When I saw there was going to be a relative break in the rain this morning I decided to try to hit up multnomah falls. I was hoping to check what damage recent storms had wrought, but I had also seen snow conditions were pretty bad, so I wasn't sure how far I'd get. Figured I'd probably get turned back at the Wiesendanger switchbacks, but that's OK.
Snow really was quite bad! That's the first time I can ever remember having to duck to get under the railroad bridge. Up to the Benson bridge it was pretty typical winter snowy conditions: snow/ice-turning-to-slush on the viewing platform and walkways, then the big steep bank of snow that always blocks the walkway shortly before the bridge. Fine with microspikes.
What did surprise me a bit was that the big steep banks of snow continued to cover the majority of the trail all the way up the paved section. I drove out on Christmas day (stymied by flooding) and don't remember the hillside looking like it even had enough snow on it for that.
More sketchy snow crossings on Larch until I made it to Wiesendanger. I didn't try to go on, but what I could see actually looked better than I expected. But I'd burned a lot of time by then and the harder rain was kicking in. Some of the snow was already pretty soft. It's one thing to be able to kick steps in those banks and trust your spikes will grip, but that doesn't help if the whole surface sloughs off under your weight.

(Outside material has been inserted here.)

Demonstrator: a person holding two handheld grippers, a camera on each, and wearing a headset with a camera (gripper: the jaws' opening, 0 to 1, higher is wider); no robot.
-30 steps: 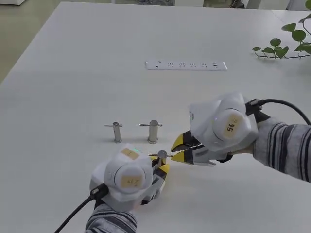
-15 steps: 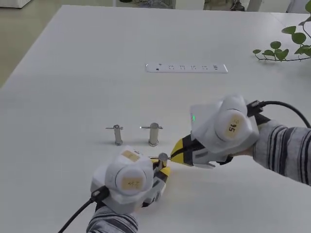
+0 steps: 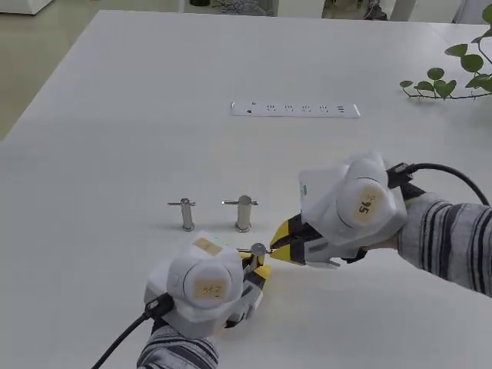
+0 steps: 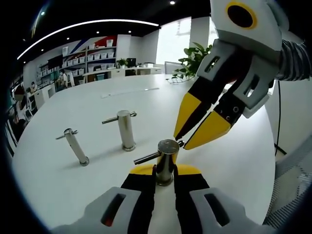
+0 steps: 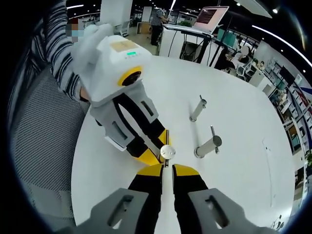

All in all, even properly equipped, experienced hiking there in those conditions, and prepared to turn back when necessary, it was still pretty sketchy. So it was absolutely INSANE the number of people I saw with nothing on but tennis shoes. One guy was picking his way across the snow before the Benson bridge (which mind you was higher than the wall there, so there's nothing to catch you). His feet shot out from under him and he's in the air in a superman pose with nothing holding him there besides his fingers clutching the debris fence. Does it dawn on him this is a bad idea? No, he scrambled back up and repeated exactly the same thing again. I passed two girls on the first switchback that I have no idea how they even got that far. Hopefully they figured it out before they tried to go much farther, because there was 0% chance of getting through and not landing on the highway below. But, Disneyland! They wouldn't let us come here if it was dangerous! (which is exactly what I'm afraid of).
Interested to hear updates on conditions or reports of what things look like farther on, if anyone's out that way.